委員A「販売ルート拡大が課題かもしれないが、病者用食品を適切に使用するためには医師、管理栄養士、薬剤師などが常駐するところで販売することが適切」

委員B「食事摂取基準で健常人が男性だと7.5g、女性だと6.5gという、健康であるためにはこうでなければいけないと定められている中、経口補水液は塩分をひたすら提供することになる。一方、経口補水液を健康に良いとして消費者庁が推奨することで、勘違いして摂取する人が絶対に出てくるだろう。
 しょっぱいけどこれ健康にいいのよねって言って飲みがちなのが、一般の考え方だと思う。そこの発症リスクという点で、不適切な使用は健康を損ねるということについて、徹底的に消費者に分かるようにしてあげなければいけない。それから、消費者庁としては許可はできるが規制はできないというのは問題。
 各企業が節度を持って適切に動いてくれればいいが、いっぱい売れるようにしようとなると、例えば自動販売機で売ったり、コンビニに並べたり、実際、いろんな通販のサイトでも手に入るようになっている。それに対しては、規制はできなくても指導し、指導した事業者からは「指導に対して我々はこういうふうに対応します」というような文書を出してもらって、その宣言を一般に公開するなどが必要ではないか」

委員C「一般の人が日常摂取した時のメリットとデメリットを明確に。例えばナトリウムは、例えば栄養素等表示基準値に占める割合を記載する。
現在販売されている一般飲料の名称をしないで欲しいという意見も理解できるのが、同一の名称を使用した上で、一般飲料との違いがわかるように工夫して商品化するのも方法としてよいのではないか。具体的にはパッケージの前面に『病者用』と大きく表示するなど」

委員D「糖尿病を専門としている医師としての立場からコメントしたい。こういった飲料の成分表示が100mlあたりで表示されているということが非常に悩ましいというか、患者に対して、とても分かりづらい。これらの製品は、一般のアクエリアスと比べると糖質量は非常に少ないが、100mlあたりの糖が1.5gで、1本に大体7.5g入っている。例えば1日2Lぐらい水を飲んでください言われた患者が、全てこれで賄うと、かなりの糖を摂取する。
糖尿病の患者は、糖の負荷によって非常に血糖が上がりやすくなるし、感染症の時などは余計に上がりやすくなるので注意が必要。同じ名前のアクエリアス、こちらは糖が非常に多くて1本に20g以上入っている。この製品が消費者庁から認められるということであれば、それぞれの特徴をしっかり教育していただく必要がある」

委員E「マークを利用して分かりやすく伝えることも大事」

 また、特別用途食品として経口補水液に申請した製品に対する対応以外にも、現在、許可を得ずに、経口補水液と表示している飲料の一部が特別用途食品に移行することなく、名称を変えて販売を続けるというケースに対する消費者庁の対応について指摘が行われた。

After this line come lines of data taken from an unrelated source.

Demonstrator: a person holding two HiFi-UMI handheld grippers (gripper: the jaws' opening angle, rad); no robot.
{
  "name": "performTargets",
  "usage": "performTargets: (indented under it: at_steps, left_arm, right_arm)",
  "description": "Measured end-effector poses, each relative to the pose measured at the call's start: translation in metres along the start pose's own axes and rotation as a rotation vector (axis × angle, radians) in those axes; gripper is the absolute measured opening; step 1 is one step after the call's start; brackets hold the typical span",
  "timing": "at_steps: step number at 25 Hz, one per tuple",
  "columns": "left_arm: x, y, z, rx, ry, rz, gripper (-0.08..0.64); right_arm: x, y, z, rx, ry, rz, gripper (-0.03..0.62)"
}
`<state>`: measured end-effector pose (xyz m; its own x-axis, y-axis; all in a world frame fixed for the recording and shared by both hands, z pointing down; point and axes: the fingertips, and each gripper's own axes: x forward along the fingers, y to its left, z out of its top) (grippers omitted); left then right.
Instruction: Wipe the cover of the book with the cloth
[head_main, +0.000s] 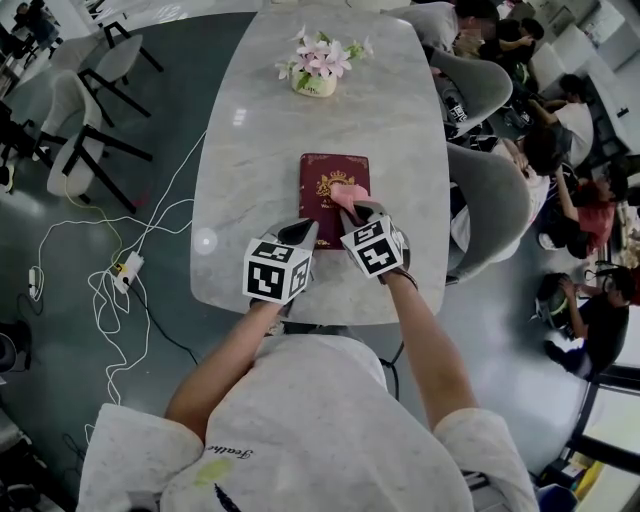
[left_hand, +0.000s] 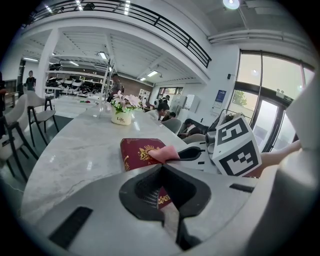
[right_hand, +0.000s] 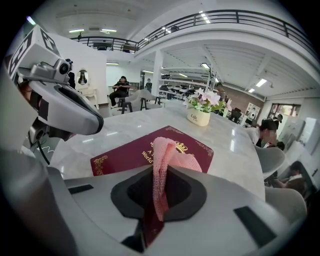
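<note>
Pinching the pink cloth (right_hand: 169, 150) tight in the right claw (right_hand: 160, 171), mid-frame over the book (head_main: 322, 180), with left claw (left_hand: 161, 166) shut and empty nearby. Should sweep flat, lightly, evenly.

From above, the near end of the book (head_main: 322, 180) is lost under the left tool (head_main: 304, 230) and the right tool (head_main: 352, 210). I cannot tell whether the left one's closed tips actually press on the cover. In the right gripper view the cloth (right_hand: 161, 165) hides most of the gold title (right_hand: 147, 150), and its lower end vanishes between the clamped jaws. The table (head_main: 240, 150) runs off the head view's top edge. The print on the flower pot (head_main: 315, 85) is too small to read there.
</note>
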<state>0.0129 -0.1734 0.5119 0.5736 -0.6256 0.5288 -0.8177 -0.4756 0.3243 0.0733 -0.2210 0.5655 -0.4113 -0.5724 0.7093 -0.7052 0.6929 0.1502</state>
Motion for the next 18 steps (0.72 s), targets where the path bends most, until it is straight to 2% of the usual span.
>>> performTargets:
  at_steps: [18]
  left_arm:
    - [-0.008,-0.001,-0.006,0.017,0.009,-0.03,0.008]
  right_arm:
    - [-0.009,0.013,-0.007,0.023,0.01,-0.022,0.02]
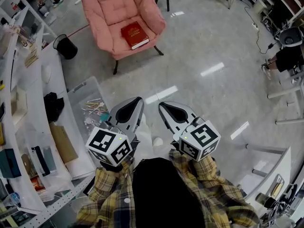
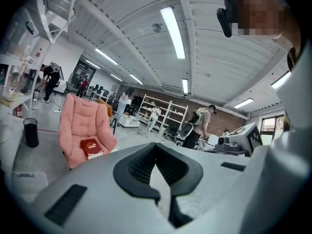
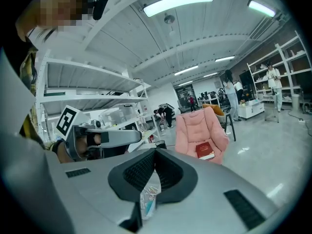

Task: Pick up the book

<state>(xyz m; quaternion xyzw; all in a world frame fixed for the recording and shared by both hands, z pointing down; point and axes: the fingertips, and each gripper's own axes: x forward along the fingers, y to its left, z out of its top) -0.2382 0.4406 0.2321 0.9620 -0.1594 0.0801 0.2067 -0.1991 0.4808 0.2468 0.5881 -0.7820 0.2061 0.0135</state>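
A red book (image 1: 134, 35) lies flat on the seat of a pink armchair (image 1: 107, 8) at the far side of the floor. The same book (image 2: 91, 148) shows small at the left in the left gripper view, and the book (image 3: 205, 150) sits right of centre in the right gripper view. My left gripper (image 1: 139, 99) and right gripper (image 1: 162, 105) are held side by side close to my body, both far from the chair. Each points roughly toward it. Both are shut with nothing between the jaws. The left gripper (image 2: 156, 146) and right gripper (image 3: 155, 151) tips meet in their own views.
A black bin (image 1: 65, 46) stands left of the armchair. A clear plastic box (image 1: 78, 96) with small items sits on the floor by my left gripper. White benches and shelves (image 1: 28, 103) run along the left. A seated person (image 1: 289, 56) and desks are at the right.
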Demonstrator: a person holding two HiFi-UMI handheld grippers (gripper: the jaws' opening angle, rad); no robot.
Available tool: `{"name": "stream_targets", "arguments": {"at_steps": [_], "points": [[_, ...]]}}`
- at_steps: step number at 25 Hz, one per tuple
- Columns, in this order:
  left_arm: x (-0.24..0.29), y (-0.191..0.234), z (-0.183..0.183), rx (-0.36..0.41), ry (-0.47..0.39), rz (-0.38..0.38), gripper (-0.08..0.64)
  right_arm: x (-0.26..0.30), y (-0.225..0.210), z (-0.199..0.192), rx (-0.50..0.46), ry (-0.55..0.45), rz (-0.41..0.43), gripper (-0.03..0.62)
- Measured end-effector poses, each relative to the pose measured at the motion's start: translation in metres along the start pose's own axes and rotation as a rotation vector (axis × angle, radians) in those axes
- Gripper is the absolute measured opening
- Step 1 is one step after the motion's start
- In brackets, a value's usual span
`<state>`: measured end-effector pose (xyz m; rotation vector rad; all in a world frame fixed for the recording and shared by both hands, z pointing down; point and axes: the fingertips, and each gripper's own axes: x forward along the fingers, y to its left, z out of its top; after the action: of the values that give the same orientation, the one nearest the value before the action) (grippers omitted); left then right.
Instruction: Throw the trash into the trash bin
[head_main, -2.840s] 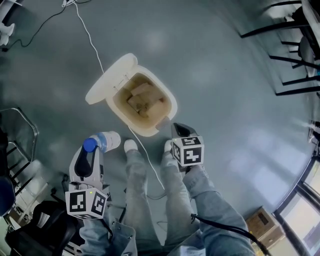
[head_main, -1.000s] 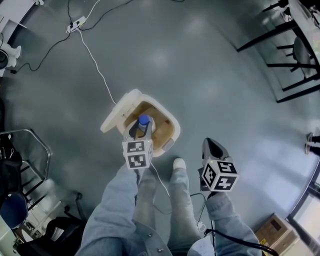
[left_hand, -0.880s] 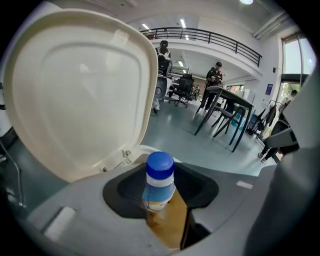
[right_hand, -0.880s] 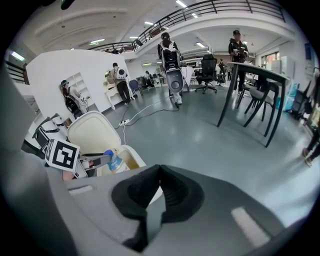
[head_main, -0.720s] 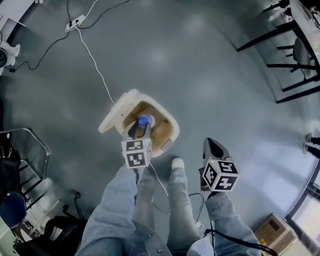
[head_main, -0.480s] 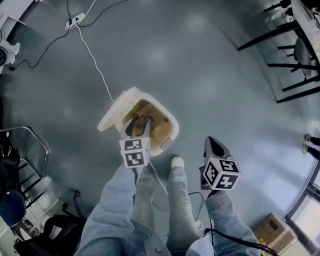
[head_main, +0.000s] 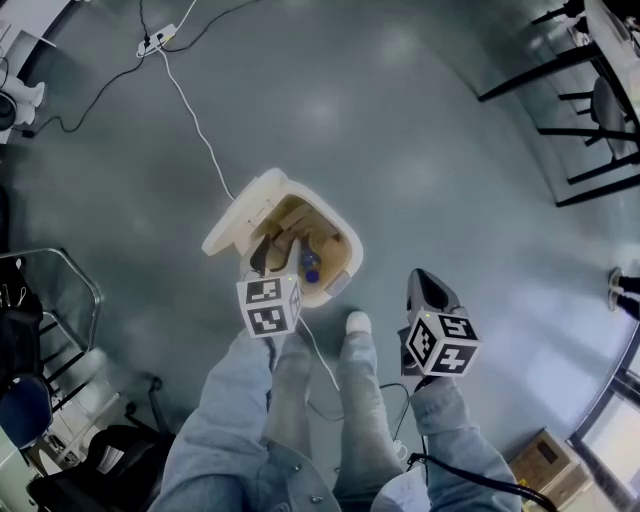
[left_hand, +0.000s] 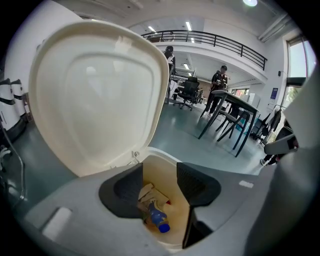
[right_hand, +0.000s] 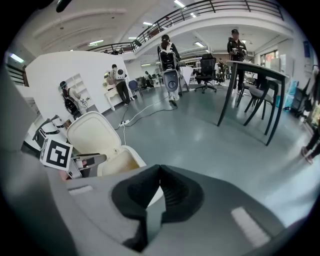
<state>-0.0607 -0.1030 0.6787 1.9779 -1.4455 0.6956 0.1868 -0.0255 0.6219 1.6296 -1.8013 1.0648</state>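
The cream trash bin (head_main: 349, 250) stands on the grey floor with its lid (head_main: 236, 215) tipped back. A clear plastic bottle with a blue cap (head_main: 310, 266) lies inside on paper scraps. My left gripper (head_main: 277, 251) hangs over the bin's near side, jaws open and empty. In the left gripper view the bottle (left_hand: 157, 219) shows below, between the open fingers of the left gripper (left_hand: 159, 187), with the lid (left_hand: 95, 95) behind. My right gripper (head_main: 425, 287) is held to the right of the bin, shut and empty. In the right gripper view its closed jaws (right_hand: 159, 170) point past the bin (right_hand: 120, 159).
A white cable (head_main: 190, 110) runs from a power strip (head_main: 160, 42) to the bin. Black table and chair legs (head_main: 560, 60) stand at the upper right, a metal frame (head_main: 60, 290) at the left, a cardboard box (head_main: 545, 455) at the lower right. My shoe (head_main: 357, 322) is beside the bin.
The left gripper carried the bottle from the floor side to above the bin, then opened. The bottle dropped out of the jaws and now lies in the bin. The right gripper kept still.
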Motion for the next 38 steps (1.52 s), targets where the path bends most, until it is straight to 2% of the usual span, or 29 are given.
{"name": "stream_targets", "arguments": {"at_steps": [5, 10, 14, 18, 21, 25, 29, 31, 34, 38], "points": [[-0.037, -0.02, 0.028, -0.001, -0.066, -0.055, 0.222, 0.005, 0.009, 0.008, 0.046, -0.026, 0.014, 0.005], [-0.083, -0.038, 0.066, 0.071, -0.105, -0.06, 0.218, -0.015, 0.036, 0.045, 0.073, -0.086, 0.058, 0.005], [-0.136, -0.045, 0.099, 0.053, -0.156, -0.033, 0.117, -0.048, 0.06, 0.067, 0.041, -0.1, 0.101, 0.005], [-0.197, -0.046, 0.138, 0.044, -0.232, -0.041, 0.014, -0.088, 0.096, 0.085, -0.03, -0.119, 0.149, 0.005], [-0.246, -0.046, 0.172, 0.031, -0.3, -0.043, 0.011, -0.124, 0.114, 0.102, -0.087, -0.129, 0.159, 0.003], [-0.31, -0.03, 0.215, 0.024, -0.406, 0.012, 0.011, -0.167, 0.124, 0.135, -0.157, -0.174, 0.15, 0.003], [-0.367, 0.004, 0.233, 0.025, -0.456, 0.093, 0.009, -0.209, 0.125, 0.173, -0.138, -0.273, 0.151, 0.003], [-0.386, 0.027, 0.235, 0.024, -0.467, 0.143, 0.009, -0.224, 0.124, 0.189, -0.126, -0.317, 0.143, 0.003], [-0.404, 0.06, 0.229, -0.032, -0.477, 0.215, 0.009, -0.237, 0.122, 0.203, -0.143, -0.348, 0.123, 0.003], [-0.413, 0.072, 0.226, -0.061, -0.493, 0.252, 0.009, -0.243, 0.123, 0.209, -0.14, -0.368, 0.114, 0.003]]}}
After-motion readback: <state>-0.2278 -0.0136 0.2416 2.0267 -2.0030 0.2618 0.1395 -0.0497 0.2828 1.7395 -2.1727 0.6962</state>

 現在の次長通知では、特別用途食品(以下、特用)の許可を得ずに「経口補水液」と表示した場合は、健康増進法第43条第1項および第65条第1項違反に当たるため、許可を得ずに同表示を行っている既存の清涼飲料水の取り扱いについては、来年5月末までに許可基準型の表示許可を取得するなど必要な対応を速やかに講じることとされている。
 消費者庁は、5月を過ぎてもそのような状態が続いた場合は改めて検討するが、来年5月までの間は引き続き、事業者に表示許可の取得を促していくとしている。

 今回の審議結果を整理後、消費者庁は委員の意見を参考にし、早ければ年度内に次長通知の改正を行いたいとしている。